Оказалось, что это был не отчет, а просто абстрактное умозрение. Заведующая любила в разгар рабочего дня сказать, например:
- Нас было девять (четверо? двенадцать?) детей. И каждый что-то умел. Вот я никогда не умела готовить. Зато я умею чистенько и быстро прибрать квартирку.
Как-то раз докторша с отделения съездила к ней в квартирку одолжить пылесос. Вернулась: глаза навыкате, голос сел, только шепчет и головой качает: "Бля... бля..."
Солитер
Однажды до и после полуночи у меня состоялся телефонный разговор с одной знакомой. Она спрашивала совета: ее подруга почувствовала, что в ее кишечнике зародилась некая Жизнь. Дня два уже там существует. Зарождение Жизни сопровождается потерей аппетита и легким головокружением. Поскольку Господь по избытку великодушия даровал человеку право именовать всякую тварь, больная нарекла Жизнь Солитером. Эта мысль пришла ей в голову сразу, едва она вспомнила рассказы о Солитере, которые слышала давно.
Я привел себя в боевую готовность, но тут выяснилось, что подруга уже устала думать о Солитере и задремала.
Зато задумался я: почему же Солитер?
И как вообще возможно иметь суждение?
Я говорю об этом, будучи закоренелым агностиком. Таинственная Жизнь в кишечнике напомнила мне примечательный случай, рассказанный одной очень умной женщиной, психотерапевтом. К сожалению, ее уже нет в живых. К этой женщине ходил матерый эксгибиционист. Ему ничто не помогало; пробовали гипноз, рациональную психотерапию, гештальт, психоанализ - впустую.
Целительнице он надоел смертельно.
Однажды она погрузила его в легкий эриксоновский гипноз и заставила воображать всякую всячину. Бедняга, как обычно, сразу увидел льва, который в подобных видениях равнозначен "Я". В сторонке от льва прогуливался папа. Папа эксгибициониста, не льва.
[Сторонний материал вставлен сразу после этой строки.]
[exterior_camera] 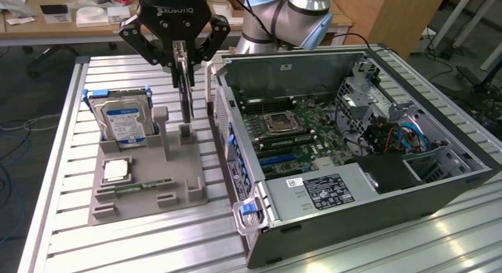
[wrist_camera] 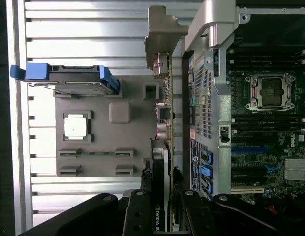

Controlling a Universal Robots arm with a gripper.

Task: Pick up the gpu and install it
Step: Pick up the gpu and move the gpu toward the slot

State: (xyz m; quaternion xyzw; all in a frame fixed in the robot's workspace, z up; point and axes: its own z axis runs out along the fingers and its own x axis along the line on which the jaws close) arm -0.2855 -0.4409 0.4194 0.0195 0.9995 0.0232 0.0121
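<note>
One slatted metal table (exterior_camera: 70, 226) carries everything: the open computer case (exterior_camera: 439, 185) on the exterior view's right, and just beside it the grey parts holder (exterior_camera: 141, 208), where a blue-labelled hard drive (exterior_camera: 124, 121) stands upright. My end effector (exterior_camera: 183, 64) is clamped on the gpu (exterior_camera: 186, 93), which hangs upright over the holder close to the case wall; a processor (exterior_camera: 116, 169) and a memory stick (exterior_camera: 145, 186) lie flat on the holder

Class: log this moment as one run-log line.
end effector: shut on gpu | gpu: upright over gray holder | computer case: open, gpu not installed
</note>
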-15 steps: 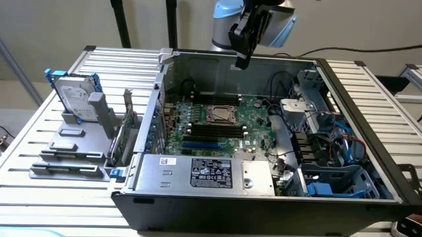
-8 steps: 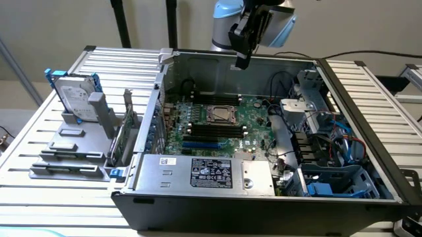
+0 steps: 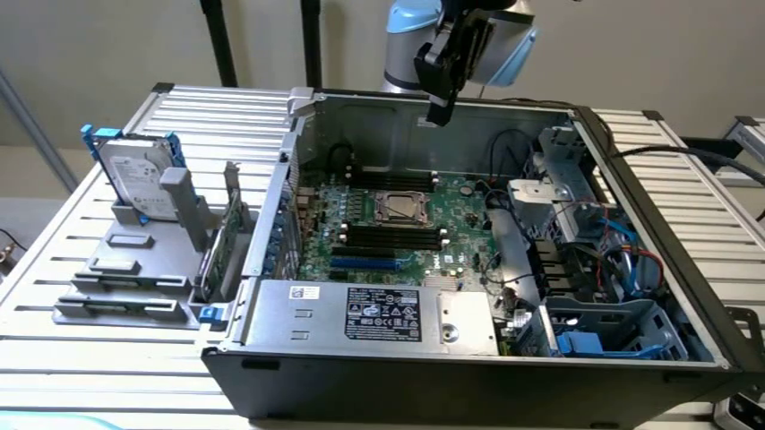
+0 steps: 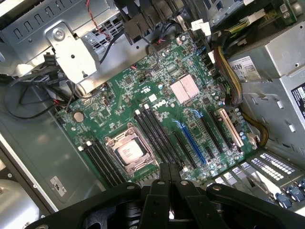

Лев этот тоже осточертел докторше. Она уже понятия не имела, что с ним дальше делать.
"Хорошо, - сказала она наобум. - Лев съел папу".
И лев съел папу.
На следующий сеанс клиент явился с букетом роз и прочими дарами. Он полностью выздоровел и теперь сиял.
Кто же мог знать?
А вы говорите: Солитер. С дурной уверенностью.